Опять дачу увидел он, но только был день – странный, нехороший и жуткий. Было знойно, и солнце светило, и пахло откуда-то тревожною гарью; а он прятался в прибрежных кустах и, дрожа от страха, смотрел в бинокль, как купаются женщины. И ярко-розовые пятна их тел увидел он, и голубое небо, казавшееся красным, и себя, бледного, с трясущимися руками и испачканными в земле коленями. Потом каменный город увидел он и снова женщин, равнодушных, усталых, с наглыми и холодными глазами. В глубину прошлого уходила вереница их раскрашенных и бледных лиц, и мелькали среди них усатые мужские физиономии, бутылки пива и недопитые стаканы, и в каком-то чаду кружились, танцуя, освещенные тени, и назойливо бренчал рояль, выбрасывая тоскливые, назойливые звуки польки.
– Не хочу! – тихо, уже сдаваясь, шептал Павел.
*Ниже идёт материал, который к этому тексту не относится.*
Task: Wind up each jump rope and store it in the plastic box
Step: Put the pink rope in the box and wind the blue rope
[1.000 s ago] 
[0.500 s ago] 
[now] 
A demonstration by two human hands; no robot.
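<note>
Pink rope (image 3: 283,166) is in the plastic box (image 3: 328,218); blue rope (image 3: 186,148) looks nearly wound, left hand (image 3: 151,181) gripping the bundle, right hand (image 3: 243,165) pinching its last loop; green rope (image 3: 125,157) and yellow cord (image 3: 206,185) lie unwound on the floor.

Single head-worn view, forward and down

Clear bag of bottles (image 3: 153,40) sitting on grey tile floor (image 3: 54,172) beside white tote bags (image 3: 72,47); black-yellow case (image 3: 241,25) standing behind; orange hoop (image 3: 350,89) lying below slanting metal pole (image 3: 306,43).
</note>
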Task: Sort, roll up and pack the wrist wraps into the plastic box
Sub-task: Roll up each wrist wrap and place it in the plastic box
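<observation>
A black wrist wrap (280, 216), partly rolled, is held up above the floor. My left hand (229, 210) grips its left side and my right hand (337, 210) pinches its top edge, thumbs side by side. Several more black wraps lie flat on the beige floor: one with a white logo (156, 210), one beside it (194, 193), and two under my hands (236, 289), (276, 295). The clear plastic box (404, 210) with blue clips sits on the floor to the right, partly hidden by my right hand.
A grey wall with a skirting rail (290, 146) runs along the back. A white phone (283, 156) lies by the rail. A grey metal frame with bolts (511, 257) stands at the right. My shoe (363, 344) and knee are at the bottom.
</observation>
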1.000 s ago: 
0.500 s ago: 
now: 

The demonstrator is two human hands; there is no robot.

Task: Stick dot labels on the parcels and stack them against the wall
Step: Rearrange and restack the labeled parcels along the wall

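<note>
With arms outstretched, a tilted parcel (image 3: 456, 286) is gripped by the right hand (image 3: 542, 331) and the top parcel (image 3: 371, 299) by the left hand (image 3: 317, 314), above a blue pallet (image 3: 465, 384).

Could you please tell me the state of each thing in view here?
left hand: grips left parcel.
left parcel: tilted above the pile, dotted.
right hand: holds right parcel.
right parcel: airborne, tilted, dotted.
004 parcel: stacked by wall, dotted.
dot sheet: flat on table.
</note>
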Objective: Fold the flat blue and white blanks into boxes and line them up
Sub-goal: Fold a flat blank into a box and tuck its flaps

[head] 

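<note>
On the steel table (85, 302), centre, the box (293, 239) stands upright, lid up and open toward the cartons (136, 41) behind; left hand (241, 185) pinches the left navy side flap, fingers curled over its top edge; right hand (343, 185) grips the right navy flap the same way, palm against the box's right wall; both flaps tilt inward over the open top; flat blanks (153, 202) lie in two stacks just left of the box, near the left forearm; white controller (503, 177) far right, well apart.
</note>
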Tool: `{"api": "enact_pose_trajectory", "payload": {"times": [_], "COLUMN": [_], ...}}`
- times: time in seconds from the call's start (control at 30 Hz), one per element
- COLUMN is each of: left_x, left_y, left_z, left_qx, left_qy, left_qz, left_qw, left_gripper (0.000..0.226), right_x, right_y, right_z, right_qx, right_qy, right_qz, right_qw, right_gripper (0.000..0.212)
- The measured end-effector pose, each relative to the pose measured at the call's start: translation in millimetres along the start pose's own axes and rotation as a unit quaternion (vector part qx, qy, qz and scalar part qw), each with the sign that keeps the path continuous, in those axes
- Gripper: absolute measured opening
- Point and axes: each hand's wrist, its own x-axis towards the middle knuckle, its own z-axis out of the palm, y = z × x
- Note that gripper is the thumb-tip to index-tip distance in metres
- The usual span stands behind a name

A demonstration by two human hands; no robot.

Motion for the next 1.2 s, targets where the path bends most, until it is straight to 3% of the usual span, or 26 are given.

А воспоминания врезались в его душу, как острый нож в живое мясо. И все были женщины, их тела, лишенные души, отвратительные, как липкая грязь задних дворов, и странно-обаятельные в своей нескрываемой грязи и доступности. И всюду они были. Они были в циничных, едких, как купорос, разговорах и бессмысленных анекдотах, которые он слышал от других и сам рассказывал так мастерски; они были в рисунках, которые он рисовал и показывал со смехом товарищам; они были в одиноких мыслях и сновидениях, тяжелых, как кошмар, и притягательных, как он.
И, как живая, как то, что никогда не может быть забыто, встала перед ним ночь – угарная, чадная ночь. В эту ночь, два года тому назад, он отдал свое чистое тело и свои первые чистые поцелуи развратной и бесстыдной женщине. Ее звали Луиза; она была одета в гусарский костюм и постоянно жаловалась, что у нее лопаются рейтузы. Павел почти не помнит, как он был с нею, и помнит хорошо только свой дом, куда он вернулся поздно, незадолго до рассвета. Дом был темен и тих; в столовой стоял приготовленный для него ужин, и толстая котлета была покрыта слоем белого застывшего жира. От пива его мучила тошнота, и когда он лег, лепной потолок, скудно озаренный свечой, заколыхался, завертелся и поплыл. Он несколько раз выходил, пошатываясь, стараясь не шуметь и цепляясь за стулья, и пол под непривычными босыми ногами был страшно холодный и скользкий, и от этого необычайного холода становилось особенно ясно, что давно уже ночь и все тихо спят, а он один ходит и мучится болью, чуждою всему этому чистому и хорошему дому.
Павел с ненавистью оглядел свою комнату и противный лепной потолок и, покорный перед нахлынувшими воспоминаниями, отдался их страшной власти.
Он вспомнил Петрова, красивого и самоуверенного юношу, который совершенно спокойно и без страсти говорил о продажных женщинах и учил товарищей:
– Я никогда не позволю себе целовать продажную женщину. Целовать можно только тех, кого любишь и уважаешь, но не эту дрянь.
– А если она тебя целует? – спрашивал Павел.
– Пусть!.. Я отвертываюсь.
Павел горько и печально улыбался. Он не умел поступать так, как Петров, и целовал этих женщин. Его губы касались их холодного тела, и было однажды, – и это страшно вспомнить, – он, со странным вызовом самому себе, целовал вялую руку, пахнувшую духами и пивом. Он целовал, точно казнил себя; он целовал, точно губы его могли произвести чудо и превратить продажную женщину в чистую, прекрасную, достойную великой любви, жаждою которой сгорало его сердце. А она сказала:
– Какой вы лизун!
И от нее он заболел. Заболел постыдною и грязною болезнью, о которой люди говорят тайком, глумливым шепотом, прячась за закрытыми дверьми, болезнью, о которой нельзя подумать без ужаса и отвращения к себе.